And here I am, happily declaring myself a dream granter (if I don't mind tooting my own horn a little hehe). I whipped up this batch of delicious chocolate-y (incredibly healthy), gluten-free, oil-free, refined sugar-free brownies that suit chocolate lovers from all walks of life!
Let's get straight to it, because my house smells of chocolate and let's be honest, I can't resist the temptation of freshly made brownies much longer...
Ingredients:
- 1 tbsp psyllium husk + 3 tbsp water, mixed and left to sit 10 minutes
- 3/4 cup brown rice flour
- 1/2 cup oat flour (made from 1/2 cup certified GF oats)
- 1/2 cup almond meal
- 2 tbsp arrowroot
- 1/2 cup cacao powder
- 1/2 tsp himalyan pink salt
- 1 tsp baking soda
- 1 tsp baking powder
- 3 bananas, mashed
- 3-4 medjool dates, pitted
- 4 tbsp coconut sugar
- 1/2-3/4 cup almond milk (I used Luz Almond's cacao mylk, but any would do!)

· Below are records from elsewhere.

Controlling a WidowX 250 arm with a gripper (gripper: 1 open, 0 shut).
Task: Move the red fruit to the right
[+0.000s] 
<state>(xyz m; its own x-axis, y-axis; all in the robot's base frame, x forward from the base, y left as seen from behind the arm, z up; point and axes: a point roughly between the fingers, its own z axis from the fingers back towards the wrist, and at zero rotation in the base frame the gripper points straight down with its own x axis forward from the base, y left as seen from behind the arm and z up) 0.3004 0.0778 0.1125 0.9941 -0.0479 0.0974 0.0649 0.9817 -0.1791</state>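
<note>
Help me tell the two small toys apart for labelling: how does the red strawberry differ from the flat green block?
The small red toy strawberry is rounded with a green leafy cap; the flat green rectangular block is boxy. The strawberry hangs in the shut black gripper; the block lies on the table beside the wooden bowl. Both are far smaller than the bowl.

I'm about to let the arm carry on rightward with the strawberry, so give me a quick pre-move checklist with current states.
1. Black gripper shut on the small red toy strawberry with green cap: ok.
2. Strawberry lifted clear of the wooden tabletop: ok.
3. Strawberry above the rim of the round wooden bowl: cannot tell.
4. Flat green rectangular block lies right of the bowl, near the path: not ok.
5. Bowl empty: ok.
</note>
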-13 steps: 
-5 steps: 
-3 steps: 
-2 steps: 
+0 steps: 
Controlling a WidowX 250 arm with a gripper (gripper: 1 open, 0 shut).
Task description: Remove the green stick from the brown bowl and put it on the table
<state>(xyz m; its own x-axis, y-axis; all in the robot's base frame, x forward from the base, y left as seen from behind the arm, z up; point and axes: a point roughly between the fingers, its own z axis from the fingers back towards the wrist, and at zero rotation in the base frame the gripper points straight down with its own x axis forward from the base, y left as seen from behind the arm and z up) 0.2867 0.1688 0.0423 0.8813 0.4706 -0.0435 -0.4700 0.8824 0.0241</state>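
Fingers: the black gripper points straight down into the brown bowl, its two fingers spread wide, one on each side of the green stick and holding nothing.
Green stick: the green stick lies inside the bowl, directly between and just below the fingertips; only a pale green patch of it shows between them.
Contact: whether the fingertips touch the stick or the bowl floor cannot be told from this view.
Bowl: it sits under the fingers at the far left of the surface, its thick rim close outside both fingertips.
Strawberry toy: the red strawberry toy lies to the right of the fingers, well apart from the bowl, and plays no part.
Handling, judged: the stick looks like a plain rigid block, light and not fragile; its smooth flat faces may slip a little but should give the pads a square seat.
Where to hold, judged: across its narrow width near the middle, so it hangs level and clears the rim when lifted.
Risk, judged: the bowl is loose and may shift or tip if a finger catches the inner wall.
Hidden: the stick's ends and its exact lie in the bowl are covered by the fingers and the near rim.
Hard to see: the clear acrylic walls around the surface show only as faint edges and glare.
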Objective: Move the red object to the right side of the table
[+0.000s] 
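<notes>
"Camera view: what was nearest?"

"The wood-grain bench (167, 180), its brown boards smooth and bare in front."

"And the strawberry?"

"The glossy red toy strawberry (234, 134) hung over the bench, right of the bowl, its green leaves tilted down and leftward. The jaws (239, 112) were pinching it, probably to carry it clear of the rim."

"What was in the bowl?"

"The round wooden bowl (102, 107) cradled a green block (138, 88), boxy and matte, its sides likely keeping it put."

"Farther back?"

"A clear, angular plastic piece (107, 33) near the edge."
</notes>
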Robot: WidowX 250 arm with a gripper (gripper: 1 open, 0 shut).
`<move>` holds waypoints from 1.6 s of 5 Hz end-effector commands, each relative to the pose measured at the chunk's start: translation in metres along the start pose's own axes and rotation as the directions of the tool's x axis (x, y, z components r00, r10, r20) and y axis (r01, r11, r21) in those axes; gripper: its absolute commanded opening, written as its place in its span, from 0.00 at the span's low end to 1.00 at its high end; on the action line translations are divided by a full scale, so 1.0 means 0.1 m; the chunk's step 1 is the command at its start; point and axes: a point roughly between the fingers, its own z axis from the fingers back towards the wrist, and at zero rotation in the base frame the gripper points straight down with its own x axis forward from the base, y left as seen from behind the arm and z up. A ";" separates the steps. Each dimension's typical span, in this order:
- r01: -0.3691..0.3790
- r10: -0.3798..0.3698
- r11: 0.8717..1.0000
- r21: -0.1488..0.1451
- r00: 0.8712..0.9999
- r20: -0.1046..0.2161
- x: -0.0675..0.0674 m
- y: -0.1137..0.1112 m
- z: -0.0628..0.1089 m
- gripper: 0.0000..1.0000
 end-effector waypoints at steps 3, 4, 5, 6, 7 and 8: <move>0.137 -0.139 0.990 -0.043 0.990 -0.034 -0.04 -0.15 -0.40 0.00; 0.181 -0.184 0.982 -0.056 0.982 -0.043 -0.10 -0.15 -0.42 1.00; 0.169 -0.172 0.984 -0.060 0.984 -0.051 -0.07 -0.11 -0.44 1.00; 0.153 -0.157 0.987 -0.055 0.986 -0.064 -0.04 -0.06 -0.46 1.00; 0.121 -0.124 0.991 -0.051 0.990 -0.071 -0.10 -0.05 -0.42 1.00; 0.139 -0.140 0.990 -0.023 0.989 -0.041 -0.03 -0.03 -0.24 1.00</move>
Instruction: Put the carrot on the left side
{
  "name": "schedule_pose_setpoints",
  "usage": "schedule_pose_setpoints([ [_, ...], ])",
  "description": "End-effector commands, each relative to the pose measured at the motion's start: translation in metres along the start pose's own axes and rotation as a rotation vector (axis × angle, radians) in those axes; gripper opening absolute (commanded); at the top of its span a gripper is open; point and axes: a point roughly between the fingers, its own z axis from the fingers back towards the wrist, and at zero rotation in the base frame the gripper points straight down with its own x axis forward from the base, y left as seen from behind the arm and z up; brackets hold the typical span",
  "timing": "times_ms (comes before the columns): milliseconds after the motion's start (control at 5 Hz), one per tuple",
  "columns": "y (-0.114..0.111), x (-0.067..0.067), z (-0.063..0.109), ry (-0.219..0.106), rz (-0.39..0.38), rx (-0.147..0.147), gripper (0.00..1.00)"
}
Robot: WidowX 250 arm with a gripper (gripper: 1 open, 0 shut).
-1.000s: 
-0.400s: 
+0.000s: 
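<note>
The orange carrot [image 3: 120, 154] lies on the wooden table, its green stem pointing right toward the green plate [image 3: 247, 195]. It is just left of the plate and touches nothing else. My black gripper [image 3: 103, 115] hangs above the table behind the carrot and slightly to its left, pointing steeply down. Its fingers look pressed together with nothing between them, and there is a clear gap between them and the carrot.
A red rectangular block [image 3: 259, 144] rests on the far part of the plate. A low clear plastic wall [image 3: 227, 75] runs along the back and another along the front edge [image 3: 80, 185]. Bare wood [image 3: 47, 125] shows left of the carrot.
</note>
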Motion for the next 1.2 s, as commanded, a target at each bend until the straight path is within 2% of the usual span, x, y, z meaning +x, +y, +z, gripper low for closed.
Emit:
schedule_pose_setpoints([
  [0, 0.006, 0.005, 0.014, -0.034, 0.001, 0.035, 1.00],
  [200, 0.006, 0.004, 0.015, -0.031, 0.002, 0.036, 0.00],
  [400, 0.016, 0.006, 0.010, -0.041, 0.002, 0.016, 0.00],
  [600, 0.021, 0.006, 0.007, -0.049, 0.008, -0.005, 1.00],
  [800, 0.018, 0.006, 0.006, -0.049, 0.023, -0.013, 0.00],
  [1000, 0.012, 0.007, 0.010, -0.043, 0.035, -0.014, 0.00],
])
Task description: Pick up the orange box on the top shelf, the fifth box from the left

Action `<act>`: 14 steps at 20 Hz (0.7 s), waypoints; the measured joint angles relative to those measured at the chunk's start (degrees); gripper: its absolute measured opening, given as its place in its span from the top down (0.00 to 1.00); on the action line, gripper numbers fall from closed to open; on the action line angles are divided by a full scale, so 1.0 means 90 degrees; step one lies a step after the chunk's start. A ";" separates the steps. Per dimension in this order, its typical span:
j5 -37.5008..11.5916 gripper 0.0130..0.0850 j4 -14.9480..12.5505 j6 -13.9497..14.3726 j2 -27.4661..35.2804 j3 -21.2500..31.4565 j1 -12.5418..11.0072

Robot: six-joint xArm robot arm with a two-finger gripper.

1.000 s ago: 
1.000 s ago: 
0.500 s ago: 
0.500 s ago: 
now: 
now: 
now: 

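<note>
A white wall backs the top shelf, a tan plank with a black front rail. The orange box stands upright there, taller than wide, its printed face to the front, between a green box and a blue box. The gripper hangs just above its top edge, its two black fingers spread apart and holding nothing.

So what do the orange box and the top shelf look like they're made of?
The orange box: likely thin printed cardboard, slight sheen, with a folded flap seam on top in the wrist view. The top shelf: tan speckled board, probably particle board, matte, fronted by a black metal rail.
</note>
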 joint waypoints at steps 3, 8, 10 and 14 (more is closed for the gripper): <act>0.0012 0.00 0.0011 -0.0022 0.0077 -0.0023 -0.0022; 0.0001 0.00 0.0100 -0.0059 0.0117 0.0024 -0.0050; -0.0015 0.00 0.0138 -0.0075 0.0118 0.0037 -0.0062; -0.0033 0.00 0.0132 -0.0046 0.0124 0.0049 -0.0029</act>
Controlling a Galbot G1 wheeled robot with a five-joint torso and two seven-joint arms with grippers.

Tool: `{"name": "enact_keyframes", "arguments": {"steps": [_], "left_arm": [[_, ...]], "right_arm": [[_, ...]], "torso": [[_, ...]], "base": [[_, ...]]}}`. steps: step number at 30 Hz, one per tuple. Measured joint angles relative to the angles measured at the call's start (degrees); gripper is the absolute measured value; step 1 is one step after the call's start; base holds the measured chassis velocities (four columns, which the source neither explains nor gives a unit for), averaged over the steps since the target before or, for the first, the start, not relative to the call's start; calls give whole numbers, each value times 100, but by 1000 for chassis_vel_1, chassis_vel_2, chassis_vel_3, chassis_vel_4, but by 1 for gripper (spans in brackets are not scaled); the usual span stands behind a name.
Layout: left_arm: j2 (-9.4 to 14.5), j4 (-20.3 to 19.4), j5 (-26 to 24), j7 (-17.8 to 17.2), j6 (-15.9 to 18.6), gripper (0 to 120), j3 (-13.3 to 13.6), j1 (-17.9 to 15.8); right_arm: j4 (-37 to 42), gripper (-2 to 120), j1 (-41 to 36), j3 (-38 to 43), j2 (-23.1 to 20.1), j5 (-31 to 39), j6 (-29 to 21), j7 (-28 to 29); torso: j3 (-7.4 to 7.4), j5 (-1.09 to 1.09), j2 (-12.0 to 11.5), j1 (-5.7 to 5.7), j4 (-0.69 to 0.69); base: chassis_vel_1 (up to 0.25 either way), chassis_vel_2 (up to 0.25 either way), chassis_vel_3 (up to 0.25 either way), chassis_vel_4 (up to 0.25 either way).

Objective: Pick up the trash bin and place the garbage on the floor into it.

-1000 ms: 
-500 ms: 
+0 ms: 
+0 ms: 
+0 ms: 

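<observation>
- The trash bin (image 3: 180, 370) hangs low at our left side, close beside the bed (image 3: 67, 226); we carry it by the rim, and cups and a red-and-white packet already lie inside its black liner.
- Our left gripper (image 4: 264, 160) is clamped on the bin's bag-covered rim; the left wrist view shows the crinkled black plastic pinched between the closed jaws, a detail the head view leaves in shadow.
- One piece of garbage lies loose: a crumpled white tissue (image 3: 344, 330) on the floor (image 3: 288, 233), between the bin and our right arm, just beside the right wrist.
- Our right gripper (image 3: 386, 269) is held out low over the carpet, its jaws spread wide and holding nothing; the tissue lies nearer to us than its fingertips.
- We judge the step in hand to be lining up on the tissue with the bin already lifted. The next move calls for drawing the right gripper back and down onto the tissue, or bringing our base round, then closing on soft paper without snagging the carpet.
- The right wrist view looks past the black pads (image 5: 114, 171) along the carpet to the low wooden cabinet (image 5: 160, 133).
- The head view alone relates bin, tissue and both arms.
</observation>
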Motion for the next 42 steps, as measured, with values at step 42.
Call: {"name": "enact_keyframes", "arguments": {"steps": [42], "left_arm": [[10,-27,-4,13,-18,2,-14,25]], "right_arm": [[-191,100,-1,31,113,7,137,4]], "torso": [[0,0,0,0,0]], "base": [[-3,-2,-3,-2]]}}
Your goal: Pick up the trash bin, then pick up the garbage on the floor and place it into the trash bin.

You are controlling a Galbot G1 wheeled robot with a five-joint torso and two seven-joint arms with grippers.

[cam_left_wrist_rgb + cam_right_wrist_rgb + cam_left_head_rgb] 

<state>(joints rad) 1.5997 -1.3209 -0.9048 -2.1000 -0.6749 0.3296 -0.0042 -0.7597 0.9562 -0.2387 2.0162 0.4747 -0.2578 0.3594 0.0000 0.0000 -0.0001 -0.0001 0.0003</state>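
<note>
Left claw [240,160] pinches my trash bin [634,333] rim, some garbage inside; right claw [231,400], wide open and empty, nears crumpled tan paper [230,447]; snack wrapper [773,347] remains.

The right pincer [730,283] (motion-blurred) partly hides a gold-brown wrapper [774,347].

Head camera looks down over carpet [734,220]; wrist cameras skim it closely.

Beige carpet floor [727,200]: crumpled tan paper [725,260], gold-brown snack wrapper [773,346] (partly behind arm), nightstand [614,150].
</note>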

- 3 tbsp peanut/almond butter
- 1 tsp vanilla essence
- 1/3 cup chopped walnuts or chunks of vegan chocolate (optional. but not really.)
How to:
- Preheat oven to 180 degrees celcius. Line a 9 inch square cake tin with baking paper.
- Mix together the psyllium and water and set aside while you prep everything
- Whisk together dry ingredients (flours, arrowroot, almond meal, cacao, salt, baking powder/soda).
- In a blender, place the bananas, dates, coconut sugar, nut butter/chocolate, and almond milk until combined. Once blended, add in the psyllium mixture, sugar and vanilla and mix well.
- Pour the wet mixture over the dry ingredients and stir to combine. Fold in walnuts/nuts/choc chips etc until combined.
- Spread the batter into the prepared pan and make it all level/even. Bake for about 30 minutes, or until a skewer comes out clean. Allow to cool COMPLETELY BEFORE REMOVING FROM PAN (I’m talking at least one hour here. Or else they will crumble and die. And you will cry.)
- Remove from pan after that time, and let them cool even a bit longer… If you can. These taste best after resting for a night!
optional: I topped these babies with a salted caramel coconut sauce which is super simple and insanely tasty! Just bring about 1/4 cup almond or coconut milk, 2 tbsp coconut sugar and a dash of mesquite powder to the boil in a small saucepan, stirring until it begins to bubble and thicken. Turn down the heat, add a dash of salt and continue simmering on medium heat until it reaches a consistency you enjoy!
I hope you all enjoy these as much as I did! For more recipes and food photos, follow me on instagram @fithealthyproject. If you recreate any of my recipes, don't forget to tag me so I can drool over your amazingness!
Samara x
Hey thank you for the recipe, they look amazing!! Just wondered how many dates you used? You've got dates in the method but not on the ingredients list :)
ReplyDeleteoopsies! Thankyou so much for pointing that out, it's all fixed now :)
DeleteThanks for the recipe can't wait to try them. Question! How long have you been Vegan?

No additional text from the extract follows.